Running optimizer nelder mead in parallel

I want to run tensor flow nelder mead algorithm in parallel. As per the documentation
one can run it in parallel by specifying the arg parallel_iterations=<num_threads>. To test it, I have made the following test case.

import tensorflow as tf
import tensorflow_probability as tfp
import numpy as np
import pathlib as pl
from datetime import datetime
import time

def objec_function(x):
    now = datetime.now()
    current_time = now.strftime("%H:%M:%S")
    print("Current Time =", current_time)
    sum = 0
    for i in x:
        sum += i
    time.sleep(10)
    return sum


start = tf.constant([6.0, -21.0])
optim_results = tfp.optimizer.nelder_mead_minimize(objec_function,initial_vertex=start, func_tolerance=1e-8,batch_evaluate_objective=False,parallel_iterations=2)

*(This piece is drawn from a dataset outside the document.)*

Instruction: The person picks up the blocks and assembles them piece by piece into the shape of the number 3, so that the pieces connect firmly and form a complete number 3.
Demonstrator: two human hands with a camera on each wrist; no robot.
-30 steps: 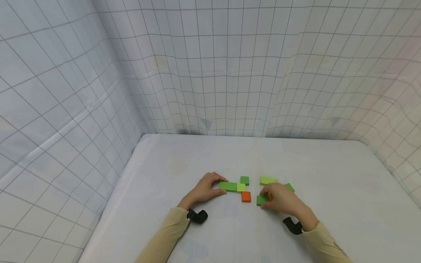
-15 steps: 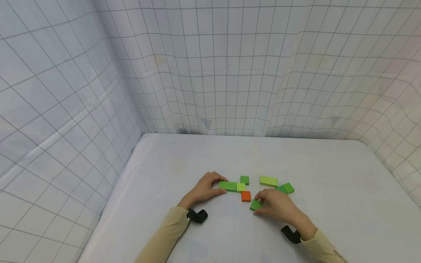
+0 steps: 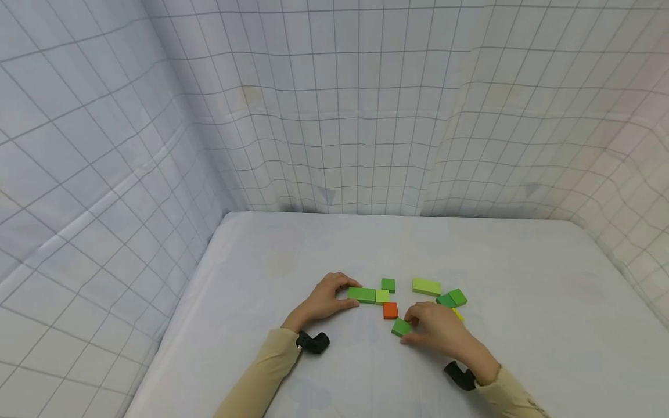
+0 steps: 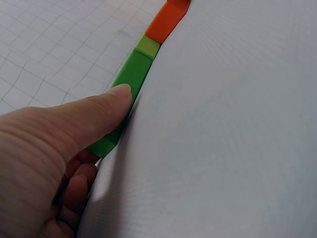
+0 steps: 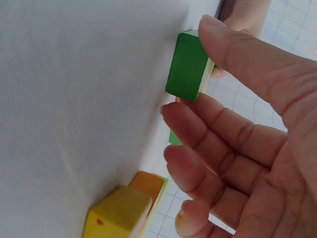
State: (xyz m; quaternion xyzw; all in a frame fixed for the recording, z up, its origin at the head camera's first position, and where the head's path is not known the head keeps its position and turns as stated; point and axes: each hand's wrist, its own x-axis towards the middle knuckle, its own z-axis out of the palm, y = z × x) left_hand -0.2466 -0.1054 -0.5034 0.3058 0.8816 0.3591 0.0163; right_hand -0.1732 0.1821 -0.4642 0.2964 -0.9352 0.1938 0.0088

print(optim_results.position)

I want to minimize the test objective function which just returns sum of the list x. It also prints the time at which it is called and sleeps for 10 seconds. I asked the algorithm to run 2 threads in parallel, expecting that I would see two print statement with very little time difference indicating 2 parallel iterations started running. But the output I get is as follows, showing exactly 10 seconds time interval indicating only 1 thread is running not 2.

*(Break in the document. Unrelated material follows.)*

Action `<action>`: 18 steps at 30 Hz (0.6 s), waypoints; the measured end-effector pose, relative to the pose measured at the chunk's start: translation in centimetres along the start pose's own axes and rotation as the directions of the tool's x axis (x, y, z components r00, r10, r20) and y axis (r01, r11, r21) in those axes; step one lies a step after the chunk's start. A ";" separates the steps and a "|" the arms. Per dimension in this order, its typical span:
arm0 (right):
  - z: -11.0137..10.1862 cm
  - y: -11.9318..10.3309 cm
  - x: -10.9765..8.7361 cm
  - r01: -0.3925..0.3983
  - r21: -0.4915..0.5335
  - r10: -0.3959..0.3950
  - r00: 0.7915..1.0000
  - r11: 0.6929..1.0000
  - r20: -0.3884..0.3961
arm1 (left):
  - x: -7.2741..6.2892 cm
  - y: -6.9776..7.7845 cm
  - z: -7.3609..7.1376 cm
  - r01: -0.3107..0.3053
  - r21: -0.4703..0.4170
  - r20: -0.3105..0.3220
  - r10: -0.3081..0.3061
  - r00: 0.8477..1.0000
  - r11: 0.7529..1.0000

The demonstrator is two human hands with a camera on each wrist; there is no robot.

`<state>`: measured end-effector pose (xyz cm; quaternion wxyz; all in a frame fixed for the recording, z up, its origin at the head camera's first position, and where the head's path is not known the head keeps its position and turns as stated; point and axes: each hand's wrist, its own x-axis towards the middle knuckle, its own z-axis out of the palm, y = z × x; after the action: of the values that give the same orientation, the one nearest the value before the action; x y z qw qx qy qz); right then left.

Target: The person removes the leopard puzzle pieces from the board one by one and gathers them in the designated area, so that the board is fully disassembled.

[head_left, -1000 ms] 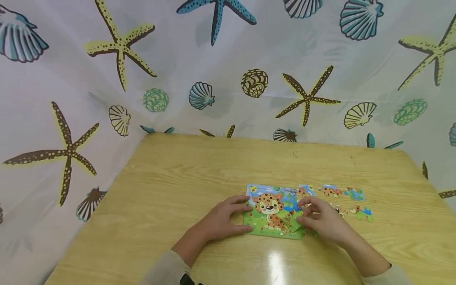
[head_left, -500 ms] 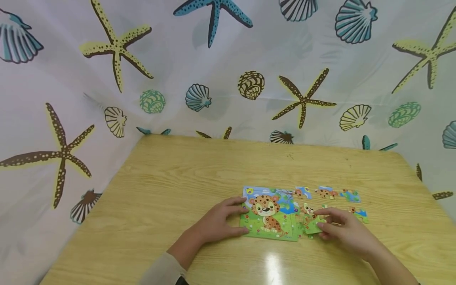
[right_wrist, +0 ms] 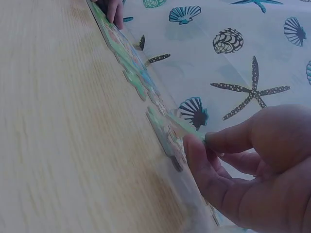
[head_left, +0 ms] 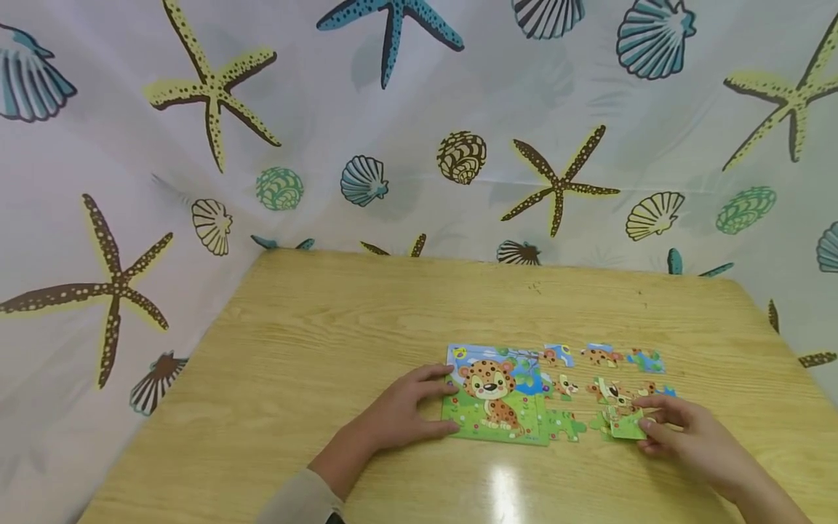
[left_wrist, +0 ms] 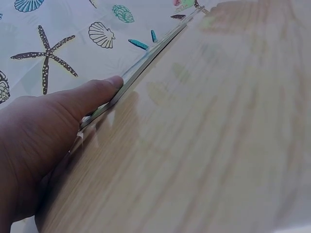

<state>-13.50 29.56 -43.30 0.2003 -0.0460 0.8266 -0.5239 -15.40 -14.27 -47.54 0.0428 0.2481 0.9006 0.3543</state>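
A puzzle board (head_left: 492, 389) with a printed leopard cub lies flat on the table. My left hand (head_left: 411, 409) rests at its left edge, fingers spread and fairly straight. In the left wrist view, the thumb of that left hand (left_wrist: 53, 126) presses along the thin edge of the board (left_wrist: 146, 60). To the right of the board, my right hand (head_left: 697, 433) pinches a mostly green puzzle piece (head_left: 626, 426) between thumb and fingers. The right wrist view has this puzzle piece (right_wrist: 188, 128) held tilted just above other pieces on the tabletop.
Loose puzzle pieces lie in rows right of the board, among them a blue-green piece (head_left: 646, 360), a spotted piece (head_left: 601, 355) and a green piece (head_left: 566, 426). The wooden table (head_left: 327, 320) meets a cloth (head_left: 419, 196) printed with shells and starfish behind.
My right hand has moved right with the green puzzle piece, from over the board's right edge to over the lower loose pieces. My left hand stays at the board's left edge.
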 end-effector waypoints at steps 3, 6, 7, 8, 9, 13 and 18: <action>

user@machine:> python3.10 main.py 
2022-02-03 15:27:48.833355: I tensorflow/stream_executor/platform/default/dso_loader.cc:44] Successfully opened dynamic library libcuda.so.1
2022-02-03 15:27:48.891642: E tensorflow/stream_executor/cuda/cuda_driver.cc:313] failed call to cuInit: CUDA_ERROR_NO_DEVICE: no CUDA-capable device is detected
2022-02-03 15:27:48.891722: I tensorflow/stream_executor/cuda/cuda_diagnostics.cc:156] kernel driver does not appear to be running on this host (strand-fe4): /proc/driver/nvidia/version does not exist
2022-02-03 15:27:48.892823: I tensorflow/core/platform/cpu_feature_guard.cc:143] Your CPU supports instructions that this TensorFlow binary was not compiled to use: AVX2 AVX512F FMA
2022-02-03 15:27:48.945504: I tensorflow/core/platform/profile_utils/cpu_utils.cc:102] CPU Frequency: 2100000000 Hz
2022-02-03 15:27:48.954983: I tensorflow/compiler/xla/service/service.cc:168] XLA service 0x4c138d0 initialized for platform Host (this does not guarantee that XLA will be used). Devices:
2022-02-03 15:27:48.955023: I tensorflow/compiler/xla/service/service.cc:176]   StreamExecutor device (0): Host, Default Version
Current Time = 15:27:49
Current Time = 15:27:59
Current Time = 15:28:09
Current Time = 15:28:19
Current Time = 15:28:29
Current Time = 15:28:39
Current Time = 15:28:49
Current Time = 15:28:59
Current Time = 15:29:09
Current Time = 15:29:19

I tried to export OMP_NUM_THREADS=2 but to no avail. Kindly help.